Tapi saya dan Na tetap saja hanya berteman, walaupun segala yang dia punya –juga wajah dan posturnya yang ‘sangat mengena’- menjadikan ‘hanya’ tersebut mudah goyah serta cepat meleyot ke mana-mana. Karena -bagaimanapun juga, Na adalah sisi lain. Sisi lain yang tak pernah saya temukan dalam diri Mulan. Sisi lain yang begitu saya suka dan amat saya inginkan.
Saya optimis dapat memenangkan hati Na. Bukan karena saya pengumpul terbesar dari ‘Kiat Mudah Menarik Hati Wanita ala Si Bay’ tadi, yang tentu jauh lebih mumpuni serta paham harus bagaimana bereaksi saat terjadi paradoks dan anomali. Melainkan karena saya melakukan semuanya: Dari hati, dan bukan sekedar mempraktekkan sebuah teori secara basi dengan keyakinan yang super mini!
Seperti yang telah saya perkirakan sebelumnya, saya telah sangat memenangkan hati Na, bahkan jauh waktu sebelum timbul minat saya menjadikannya orang terdekat.
Mulan yang cerita. Karena tempat kost mereka tak berjarak lama.
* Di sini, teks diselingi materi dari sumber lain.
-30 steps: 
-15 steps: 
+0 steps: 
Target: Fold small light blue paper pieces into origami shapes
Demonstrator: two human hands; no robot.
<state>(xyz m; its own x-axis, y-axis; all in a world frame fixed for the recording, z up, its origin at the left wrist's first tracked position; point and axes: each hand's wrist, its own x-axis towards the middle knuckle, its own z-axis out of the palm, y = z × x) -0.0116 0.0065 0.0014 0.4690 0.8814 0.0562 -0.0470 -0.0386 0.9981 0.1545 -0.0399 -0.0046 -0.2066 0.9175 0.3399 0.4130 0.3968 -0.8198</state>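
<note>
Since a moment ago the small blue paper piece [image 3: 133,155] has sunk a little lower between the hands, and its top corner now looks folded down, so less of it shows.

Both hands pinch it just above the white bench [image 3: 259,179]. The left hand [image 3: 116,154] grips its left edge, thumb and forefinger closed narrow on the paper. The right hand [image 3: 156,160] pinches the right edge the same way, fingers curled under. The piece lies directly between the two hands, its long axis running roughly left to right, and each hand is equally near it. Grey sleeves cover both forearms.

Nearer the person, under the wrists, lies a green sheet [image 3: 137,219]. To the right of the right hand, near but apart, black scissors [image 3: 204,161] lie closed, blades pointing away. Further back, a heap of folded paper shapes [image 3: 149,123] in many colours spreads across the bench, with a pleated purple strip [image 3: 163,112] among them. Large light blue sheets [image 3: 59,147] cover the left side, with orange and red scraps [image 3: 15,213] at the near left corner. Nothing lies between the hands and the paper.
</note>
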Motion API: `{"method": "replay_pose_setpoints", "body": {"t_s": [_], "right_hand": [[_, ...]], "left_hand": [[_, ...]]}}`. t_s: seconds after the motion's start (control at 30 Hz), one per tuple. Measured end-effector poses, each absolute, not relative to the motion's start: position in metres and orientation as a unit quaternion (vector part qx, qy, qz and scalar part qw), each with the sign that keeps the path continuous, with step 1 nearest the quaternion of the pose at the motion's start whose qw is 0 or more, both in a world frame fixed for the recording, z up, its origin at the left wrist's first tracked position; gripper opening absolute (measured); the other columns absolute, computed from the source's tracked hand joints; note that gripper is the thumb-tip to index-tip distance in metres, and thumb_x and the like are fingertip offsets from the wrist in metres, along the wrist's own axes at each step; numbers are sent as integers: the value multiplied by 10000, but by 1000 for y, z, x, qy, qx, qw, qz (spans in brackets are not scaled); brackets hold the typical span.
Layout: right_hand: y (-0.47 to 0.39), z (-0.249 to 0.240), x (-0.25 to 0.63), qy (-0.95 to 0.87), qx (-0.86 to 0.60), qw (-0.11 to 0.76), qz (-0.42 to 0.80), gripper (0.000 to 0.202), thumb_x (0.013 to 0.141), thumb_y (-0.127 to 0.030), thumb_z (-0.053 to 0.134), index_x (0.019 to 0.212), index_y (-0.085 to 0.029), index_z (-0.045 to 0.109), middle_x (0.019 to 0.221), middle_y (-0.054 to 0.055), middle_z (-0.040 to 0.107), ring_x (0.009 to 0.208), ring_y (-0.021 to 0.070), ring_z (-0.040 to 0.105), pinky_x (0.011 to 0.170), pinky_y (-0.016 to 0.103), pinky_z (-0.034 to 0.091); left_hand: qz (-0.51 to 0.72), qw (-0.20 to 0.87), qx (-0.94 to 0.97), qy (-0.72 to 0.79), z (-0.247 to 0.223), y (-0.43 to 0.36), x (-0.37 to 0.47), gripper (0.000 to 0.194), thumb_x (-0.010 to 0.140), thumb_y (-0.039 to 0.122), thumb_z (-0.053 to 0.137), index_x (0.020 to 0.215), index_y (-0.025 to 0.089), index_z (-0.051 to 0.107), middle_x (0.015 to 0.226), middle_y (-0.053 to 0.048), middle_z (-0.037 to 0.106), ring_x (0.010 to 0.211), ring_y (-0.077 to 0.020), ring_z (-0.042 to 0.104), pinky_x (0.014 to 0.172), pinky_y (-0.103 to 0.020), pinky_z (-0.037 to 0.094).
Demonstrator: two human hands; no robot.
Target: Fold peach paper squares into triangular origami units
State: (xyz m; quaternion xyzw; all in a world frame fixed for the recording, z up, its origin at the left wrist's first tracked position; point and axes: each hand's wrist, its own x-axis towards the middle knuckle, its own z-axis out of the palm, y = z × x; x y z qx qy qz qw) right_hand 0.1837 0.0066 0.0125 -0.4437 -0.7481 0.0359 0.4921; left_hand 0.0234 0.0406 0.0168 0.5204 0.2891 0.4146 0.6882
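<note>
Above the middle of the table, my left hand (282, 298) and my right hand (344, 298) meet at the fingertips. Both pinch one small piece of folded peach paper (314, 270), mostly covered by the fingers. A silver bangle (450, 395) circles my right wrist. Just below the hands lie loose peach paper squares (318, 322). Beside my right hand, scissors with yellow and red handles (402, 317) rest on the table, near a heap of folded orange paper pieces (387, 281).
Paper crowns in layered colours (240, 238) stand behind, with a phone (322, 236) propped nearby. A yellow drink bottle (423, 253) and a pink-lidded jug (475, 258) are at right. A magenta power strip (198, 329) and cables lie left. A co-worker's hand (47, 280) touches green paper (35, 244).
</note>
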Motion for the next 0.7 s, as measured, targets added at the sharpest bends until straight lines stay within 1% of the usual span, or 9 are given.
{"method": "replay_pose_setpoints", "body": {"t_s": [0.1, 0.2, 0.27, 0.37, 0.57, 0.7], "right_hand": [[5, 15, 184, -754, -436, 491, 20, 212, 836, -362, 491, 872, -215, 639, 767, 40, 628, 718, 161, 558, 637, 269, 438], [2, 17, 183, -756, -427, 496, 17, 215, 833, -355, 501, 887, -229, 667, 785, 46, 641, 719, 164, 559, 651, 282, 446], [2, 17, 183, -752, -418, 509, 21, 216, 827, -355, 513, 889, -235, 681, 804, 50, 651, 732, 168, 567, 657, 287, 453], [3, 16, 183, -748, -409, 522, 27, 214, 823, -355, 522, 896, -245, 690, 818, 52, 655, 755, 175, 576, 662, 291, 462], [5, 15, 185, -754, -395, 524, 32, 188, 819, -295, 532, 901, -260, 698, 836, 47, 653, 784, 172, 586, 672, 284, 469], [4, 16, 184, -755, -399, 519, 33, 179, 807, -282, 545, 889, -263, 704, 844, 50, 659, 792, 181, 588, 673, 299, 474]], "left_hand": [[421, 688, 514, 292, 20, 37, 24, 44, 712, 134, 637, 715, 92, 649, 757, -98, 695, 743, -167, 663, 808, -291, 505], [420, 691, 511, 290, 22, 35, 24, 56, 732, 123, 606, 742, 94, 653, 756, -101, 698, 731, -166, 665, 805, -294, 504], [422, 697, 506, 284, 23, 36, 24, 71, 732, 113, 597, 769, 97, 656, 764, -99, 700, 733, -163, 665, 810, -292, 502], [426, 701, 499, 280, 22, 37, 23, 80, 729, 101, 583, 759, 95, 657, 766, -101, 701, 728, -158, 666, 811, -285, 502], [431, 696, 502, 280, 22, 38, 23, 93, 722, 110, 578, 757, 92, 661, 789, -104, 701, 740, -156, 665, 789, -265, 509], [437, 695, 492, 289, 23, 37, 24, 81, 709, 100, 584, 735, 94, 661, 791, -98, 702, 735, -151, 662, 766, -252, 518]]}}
Dan jejaring antar kampus tentu saja menyulap informasi hingga beredar ke mana-mana dengan sendirinya, seakan angin meniupnya begitu saja ke setiap telinga yang masih punya rantai yang sama.
Dan wajah serta suara Mulan yang begitu tak ceria, juga proyeksi-proyeksi lainnya dari keseluruhan diri Mulan yang saya maknai sebagai sebuah kesedihan, memaksa saya untuk terus saja mengulangi kebodohan saya, seperti yang pernah Mulan lakukan sebelum ini, yang juga masih akan terus Mulan lakukan setelahnya, dan menjadikan saya laiknya keledai dungu yang tak pernah mampu untuk melanjutkan hidup.
Mulan yang seakan baru menemukan ajaran Muhammad, begitu ramai dan riuhnya dengan segala macam teori tentang haramnya berpacaran, yang cuma saya maknai dengan tak pernah mendengar cambuk atau rajam dijatuhkan, kecuali terhadap mereka yang melakukan ‘masuknya timba ke dalam sumur’.
Mulan yang terus berkeras bahwa itu adalah ‘larangan mutlak’, membuat saya yang tetap menganggap ‘cuma pencegahan yang paling bijak’ menjadi mengalah. Sebab jika buat Mulan, apa sih yang tidak saya beri dan lakukan...?!
Saya yang mengalah, turut mengamini keharaman pacaran. Imbasnya? Hubungan kami harus dilegalkan, atau jika tidak bisa: Dibubarkan! Dan saat kakak tertuanya yang Direktur Borju itu tak setuju, maka selesailah semua: Dengan sangat berdarah-darah, tentu saja...!!!
Sebulan lebih kesehatan saya terganggu, dengan sakit pikiran yang meng-endemik berbulan-bulan pasca kejadiannya. Karena cinta tak terhingga yang ada dan telah amat lama menetap dengan amat mantap, seringkali menjadi bumerang ketika dipaksa untuk hilang secara tiba-tiba. Walau sayapun  mendengar bahwa Mulan, mengalami hal yang serupa. Hanya saja hingga kisah ini dibuat, saya masih suka bertanya-tanya sendiri.
Akankah persoalannya menjadi lain sama sekali, jika saja waktu itu Mulan telah terlebih dulu bunting dan membesarkan anak saya dalam rahimnya? Karena yang saya tahu, seringkali zina LEBIH TERHARGAI dan LEBIH ‘TERPILIH’ menjadi solusi, dari sekedar mati-matian memegang erat dogma, yang entah kenapa dengan susah payah terus saja diupayakan kesakralan dan keagungannya, dengan janji Dunia Utopia Abadi setelah manusia tak lagi ada di dunia yang ini...
Pernah Mulan meminta untuk kami menikah tanpa catatan sipil, hanya demi legal di mata Tuhannya. Namun saya tak melakukannya. Karena selain masalah hukum, saya lebih ingin memiliki Mulan secara sempurna. Tanpa sedikitpun kesan ‘pencurian’ serta siasat-siasat agama yang lainnya.